(What the exercise asks): Exactness is required throughout. Return every record once more.

(Data records)
·····
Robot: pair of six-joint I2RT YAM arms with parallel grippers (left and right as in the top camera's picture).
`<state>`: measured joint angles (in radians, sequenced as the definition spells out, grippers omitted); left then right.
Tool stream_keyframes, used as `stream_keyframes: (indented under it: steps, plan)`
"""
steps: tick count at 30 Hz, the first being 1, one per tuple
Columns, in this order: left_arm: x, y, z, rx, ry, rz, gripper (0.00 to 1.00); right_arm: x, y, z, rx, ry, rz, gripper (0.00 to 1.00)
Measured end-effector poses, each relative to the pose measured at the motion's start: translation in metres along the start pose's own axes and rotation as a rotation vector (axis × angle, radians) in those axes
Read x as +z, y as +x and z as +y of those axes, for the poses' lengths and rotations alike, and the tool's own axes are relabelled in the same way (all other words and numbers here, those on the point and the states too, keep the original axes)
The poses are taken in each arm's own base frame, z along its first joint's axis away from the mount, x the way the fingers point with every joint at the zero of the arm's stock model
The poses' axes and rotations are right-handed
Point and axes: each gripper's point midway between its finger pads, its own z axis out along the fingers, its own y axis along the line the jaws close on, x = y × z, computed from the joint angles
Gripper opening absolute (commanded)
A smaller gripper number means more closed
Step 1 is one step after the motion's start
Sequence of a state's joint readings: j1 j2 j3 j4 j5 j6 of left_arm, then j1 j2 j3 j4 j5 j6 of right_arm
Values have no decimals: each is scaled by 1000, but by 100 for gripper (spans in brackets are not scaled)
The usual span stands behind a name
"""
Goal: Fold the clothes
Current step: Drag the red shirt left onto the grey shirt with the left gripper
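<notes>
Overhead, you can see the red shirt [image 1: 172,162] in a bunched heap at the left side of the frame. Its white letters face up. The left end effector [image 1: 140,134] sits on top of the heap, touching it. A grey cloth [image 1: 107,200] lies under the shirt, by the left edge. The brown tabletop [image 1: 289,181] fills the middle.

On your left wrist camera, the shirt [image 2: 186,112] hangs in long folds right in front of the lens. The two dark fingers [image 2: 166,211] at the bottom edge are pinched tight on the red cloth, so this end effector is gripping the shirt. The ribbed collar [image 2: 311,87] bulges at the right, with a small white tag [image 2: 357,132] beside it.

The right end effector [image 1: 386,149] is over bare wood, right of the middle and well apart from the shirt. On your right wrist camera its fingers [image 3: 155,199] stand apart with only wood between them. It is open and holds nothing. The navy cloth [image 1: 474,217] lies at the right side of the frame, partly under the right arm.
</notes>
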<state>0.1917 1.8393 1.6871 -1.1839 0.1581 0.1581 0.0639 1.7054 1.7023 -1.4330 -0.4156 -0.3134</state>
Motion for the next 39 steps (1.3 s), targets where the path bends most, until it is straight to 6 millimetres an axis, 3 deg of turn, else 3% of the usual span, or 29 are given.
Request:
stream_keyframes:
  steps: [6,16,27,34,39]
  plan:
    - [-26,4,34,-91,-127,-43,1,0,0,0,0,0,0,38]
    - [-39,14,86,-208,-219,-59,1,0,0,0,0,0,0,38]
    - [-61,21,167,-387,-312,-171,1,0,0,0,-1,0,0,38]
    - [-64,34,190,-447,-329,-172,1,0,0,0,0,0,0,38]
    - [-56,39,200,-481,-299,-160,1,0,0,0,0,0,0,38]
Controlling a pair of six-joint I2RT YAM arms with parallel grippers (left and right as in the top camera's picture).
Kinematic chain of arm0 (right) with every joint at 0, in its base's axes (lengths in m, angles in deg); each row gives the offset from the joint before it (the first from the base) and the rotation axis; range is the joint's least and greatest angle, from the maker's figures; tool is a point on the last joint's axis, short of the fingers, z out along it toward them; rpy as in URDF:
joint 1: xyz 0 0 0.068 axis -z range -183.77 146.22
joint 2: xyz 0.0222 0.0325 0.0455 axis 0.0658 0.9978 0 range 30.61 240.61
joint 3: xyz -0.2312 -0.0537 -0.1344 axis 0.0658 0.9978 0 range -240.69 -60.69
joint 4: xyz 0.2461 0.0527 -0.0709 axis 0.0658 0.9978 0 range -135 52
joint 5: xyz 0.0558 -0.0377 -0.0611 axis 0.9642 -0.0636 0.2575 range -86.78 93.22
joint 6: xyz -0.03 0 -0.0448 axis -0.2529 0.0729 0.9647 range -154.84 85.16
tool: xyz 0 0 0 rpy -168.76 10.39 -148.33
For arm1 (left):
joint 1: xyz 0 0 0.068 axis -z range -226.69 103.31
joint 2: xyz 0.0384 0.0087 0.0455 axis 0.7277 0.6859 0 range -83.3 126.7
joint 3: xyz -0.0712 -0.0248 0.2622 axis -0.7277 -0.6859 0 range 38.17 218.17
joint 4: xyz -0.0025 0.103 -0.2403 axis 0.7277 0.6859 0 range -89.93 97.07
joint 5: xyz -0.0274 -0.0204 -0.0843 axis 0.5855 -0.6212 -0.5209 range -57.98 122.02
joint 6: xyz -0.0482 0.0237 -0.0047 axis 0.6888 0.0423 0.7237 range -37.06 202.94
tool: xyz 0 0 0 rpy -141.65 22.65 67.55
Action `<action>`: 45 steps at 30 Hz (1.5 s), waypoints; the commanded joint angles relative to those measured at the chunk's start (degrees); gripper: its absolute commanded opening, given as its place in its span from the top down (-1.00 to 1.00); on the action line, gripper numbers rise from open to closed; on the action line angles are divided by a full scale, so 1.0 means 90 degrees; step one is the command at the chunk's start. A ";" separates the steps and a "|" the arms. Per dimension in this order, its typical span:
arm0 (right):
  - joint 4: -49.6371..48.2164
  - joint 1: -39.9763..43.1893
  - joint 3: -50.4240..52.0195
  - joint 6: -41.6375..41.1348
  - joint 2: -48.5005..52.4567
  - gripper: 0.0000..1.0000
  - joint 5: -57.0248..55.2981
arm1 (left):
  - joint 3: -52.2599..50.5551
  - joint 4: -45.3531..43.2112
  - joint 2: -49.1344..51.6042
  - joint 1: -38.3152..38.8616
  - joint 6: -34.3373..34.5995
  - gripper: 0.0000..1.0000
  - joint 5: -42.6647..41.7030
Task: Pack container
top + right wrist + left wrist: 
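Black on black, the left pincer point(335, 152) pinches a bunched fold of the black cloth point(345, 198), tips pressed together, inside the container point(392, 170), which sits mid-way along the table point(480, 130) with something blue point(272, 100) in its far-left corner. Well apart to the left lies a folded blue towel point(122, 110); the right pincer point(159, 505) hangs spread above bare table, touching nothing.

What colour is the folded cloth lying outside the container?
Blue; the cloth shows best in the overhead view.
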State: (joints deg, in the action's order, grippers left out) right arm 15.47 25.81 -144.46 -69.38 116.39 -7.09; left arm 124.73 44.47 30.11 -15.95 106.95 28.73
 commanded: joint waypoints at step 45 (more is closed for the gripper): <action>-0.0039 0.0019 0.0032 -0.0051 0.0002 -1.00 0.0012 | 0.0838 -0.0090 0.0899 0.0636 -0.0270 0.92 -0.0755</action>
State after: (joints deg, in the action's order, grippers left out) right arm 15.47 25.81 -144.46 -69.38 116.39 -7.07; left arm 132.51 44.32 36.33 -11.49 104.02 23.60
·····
(Output):
Robot: pair of six-joint I2RT YAM arms with parallel grippers (left and right as in the top camera's picture).
`<state>`: measured joint angles (in radians, sequenced as the definition spells out, grippers omitted); left then right.
Tool stream_keyframes, used as `stream_keyframes: (indented under it: steps, plan)`
"""
steps: tick count at 30 Hz, the first being 1, one per tuple
Columns, in this order: left_arm: x, y, z, rx, ry, rz, gripper (0.00 to 1.00); right_arm: x, y, z, rx, ry, rz, gripper (0.00 to 1.00)
Measured end-effector poses, each relative to the pose measured at the motion's start: translation in metres along the start pose's own axes and rotation as a rotation vector (axis × angle, radians) in those axes
Read x as +z, y as +x and z as +y of those axes, for the poses' lengths and rotations alike, and the tool's own axes are relabelled in the same way (all other words and numbers here, those on the point and the states too, keep the original axes)
The poses are taken in each arm's own base frame, z along its first joint's axis away from the mount, x the way the fingers point with every joint at the zero of the arm's stock model
The poses' axes and rotations are right-handed
Point and axes: each gripper's point midway between its finger pads, its own z axis out along the fingers, its own y axis along the line the jaws close on, x = y × z, computed from the joint angles
Gripper opening absolute (commanded)
A smaller gripper number means more closed
Step 1 is one step after the motion's start
Sequence of a state's joint readings: j1 j2 j3 j4 j5 j6 of left_arm, then j1 j2 j3 j4 j5 j6 of right_arm
Values have no decimals: each is scaled by 1000, but by 100 for gripper (spans in brackets are not scaled)
The usual span stands behind a name
"""
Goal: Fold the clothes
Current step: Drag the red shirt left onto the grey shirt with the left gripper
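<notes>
Overhead, you can see the red shirt [image 1: 172,162] in a bunched heap at the left side of the frame. Its white letters face up. The left end effector [image 1: 140,134] sits on top of the heap, touching it. A grey cloth [image 1: 107,200] lies under the shirt, by the left edge. The brown tabletop [image 1: 289,181] fills the middle.

On your left wrist camera, the shirt [image 2: 186,112] hangs in long folds right in front of the lens. The two dark fingers [image 2: 166,211] at the bottom edge are pinched tight on the red cloth, so this end effector is gripping the shirt. The ribbed collar [image 2: 311,87] bulges at the right, with a small white tag [image 2: 357,132] beside it.

The right end effector [image 1: 386,149] is over bare wood, right of the middle and well apart from the shirt. On your right wrist camera its fingers [image 3: 155,199] stand apart with only wood between them. It is open and holds nothing. The navy cloth [image 1: 474,217] lies at the right side of the frame, partly under the right arm.
</notes>
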<state>0.1917 1.8393 1.6871 -1.1839 0.1581 0.1581 0.0639 1.7054 1.7023 -1.4330 -0.4156 -0.3134</state>
Motion for the next 39 steps (1.3 s), targets where the path bends most, until it is straight to 6 millimetres an axis, 3 deg of turn, else 3% of the usual span, or 29 are given.
Request:
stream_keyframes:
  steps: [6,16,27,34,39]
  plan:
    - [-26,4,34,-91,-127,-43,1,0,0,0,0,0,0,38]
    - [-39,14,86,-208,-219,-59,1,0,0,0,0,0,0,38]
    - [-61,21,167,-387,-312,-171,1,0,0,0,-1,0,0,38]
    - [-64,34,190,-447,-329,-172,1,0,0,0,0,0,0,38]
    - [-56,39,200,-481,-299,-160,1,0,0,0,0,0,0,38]
Controlling a pair of six-joint I2RT YAM arms with parallel grippers (left and right as in the top camera's picture).
Kinematic chain of arm0 (right) with every joint at 0, in its base's axes (lengths in m, angles in deg); each row gives the offset from the joint before it (the first from the base) and the rotation axis; range is the joint's least and greatest angle, from the maker's figures; tool is a point on the last joint's axis, short of the fingers, z out along it toward them; rpy as in URDF:
joint 1: xyz 0 0 0.068 axis -z range -183.77 146.22
joint 2: xyz 0.0222 0.0325 0.0455 axis 0.0658 0.9978 0 range 30.61 240.61
joint 3: xyz -0.2312 -0.0537 -0.1344 axis 0.0658 0.9978 0 range -240.69 -60.69
joint 4: xyz 0.2461 0.0527 -0.0709 axis 0.0658 0.9978 0 range -135 52
joint 5: xyz 0.0558 -0.0377 -0.0611 axis 0.9642 -0.0636 0.2575 range -86.78 93.22
joint 6: xyz -0.03 0 -0.0448 axis -0.2529 0.0729 0.9647 range -154.84 85.16
tool: xyz 0 0 0 rpy -168.76 10.39 -148.33
For arm1 (left):
joint 1: xyz 0 0 0.068 axis -z range -226.69 103.31
joint 2: xyz 0.0384 0.0087 0.0455 axis 0.7277 0.6859 0 range -83.3 126.7
joint 3: xyz -0.0712 -0.0248 0.2622 axis -0.7277 -0.6859 0 range 38.17 218.17
joint 4: xyz -0.0025 0.103 -0.2403 axis 0.7277 0.6859 0 range -89.93 97.07
joint 5: xyz -0.0274 -0.0204 -0.0843 axis 0.5855 -0.6212 -0.5209 range -57.98 122.02
joint 6: xyz -0.0482 0.0237 -0.0047 axis 0.6888 0.0423 0.7237 range -37.06 202.94
tool: xyz 0 0 0 rpy -141.65 22.65 67.55
Action `<action>`: 45 steps at 30 Hz (1.5 s), waypoints; the commanded joint angles relative to those measured at the chunk's start (degrees); gripper: its absolute commanded opening, given as its place in its span from the top down (-1.00 to 1.00); on the action line, gripper numbers rise from open to closed; on the action line angles are divided by a full scale, so 1.0 means 90 degrees; step one is the command at the chunk's start. A ";" separates the steps and a "|" the arms. Per dimension in this order, its typical span:
arm0 (right):
  - joint 4: -49.6371..48.2164
  - joint 1: -39.9763..43.1893
  - joint 3: -50.4240..52.0195
  - joint 6: -41.6375..41.1348
  - joint 2: -48.5005..52.4567
  - gripper: 0.0000..1.0000
  - joint 5: -57.0248..55.2981
arm1 (left):
  - joint 3: -52.2599..50.5551
  - joint 4: -45.3531..43.2112
  - joint 2: -49.1344..51.6042
  - joint 1: -38.3152..38.8616
  - joint 6: -34.3373..34.5995
  - gripper: 0.0000..1.0000
  - joint 5: -42.6647..41.7030
Task: Pack container
top + right wrist + left wrist: 
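Black on black, the left pincer point(335, 152) pinches a bunched fold of the black cloth point(345, 198), tips pressed together, inside the container point(392, 170), which sits mid-way along the table point(480, 130) with something blue point(272, 100) in its far-left corner. Well apart to the left lies a folded blue towel point(122, 110); the right pincer point(159, 505) hangs spread above bare table, touching nothing.

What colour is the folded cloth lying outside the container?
Blue; the cloth shows best in the overhead view.
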State: (joints deg, in the action's order, grippers left out) right arm 15.47 25.81 -144.46 -69.38 116.39 -7.09; left arm 124.73 44.47 30.11 -15.95 106.95 28.73
 commanded: joint waypoints at step 45 (more is closed for the gripper): <action>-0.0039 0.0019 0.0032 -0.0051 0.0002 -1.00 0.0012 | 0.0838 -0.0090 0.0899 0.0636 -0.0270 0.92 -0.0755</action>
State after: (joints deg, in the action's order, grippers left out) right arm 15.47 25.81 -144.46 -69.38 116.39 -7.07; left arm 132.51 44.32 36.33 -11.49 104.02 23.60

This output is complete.